Solar power towers use thousands of individual sun-tracking mirrors (called heliostats) to reflect solar energy onto a central receiver located on top of a tall tower. The receiver collects the sun's heat in a heat-transfer fluid that flows through the receiver. The U.S. Department of Energy, with a consortium of utilities and industry, built the first two large-scale, demonstration solar power towers in the desert near Barstow, California.
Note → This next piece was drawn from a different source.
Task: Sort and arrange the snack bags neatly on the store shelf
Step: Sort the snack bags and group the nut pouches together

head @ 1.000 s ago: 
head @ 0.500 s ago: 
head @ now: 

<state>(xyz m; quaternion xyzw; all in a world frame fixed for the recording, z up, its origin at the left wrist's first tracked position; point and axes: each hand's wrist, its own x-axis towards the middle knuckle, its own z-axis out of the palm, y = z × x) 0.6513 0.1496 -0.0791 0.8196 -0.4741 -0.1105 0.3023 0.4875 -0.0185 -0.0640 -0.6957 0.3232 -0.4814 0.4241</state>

Solar One operated successfully from 1982 to 1988, proving that solar power towers work efficiently to produce utility-scale power from sunlight. The Solar One plant used water/steam as the heat-transfer fluid in the receiver; this presented several problems in terms of storage and continuous turbine operation. To address these problems, Solar One was upgraded to Solar Two, which operated from 1996 to 1999. Both systems had a 10 MW power capacity.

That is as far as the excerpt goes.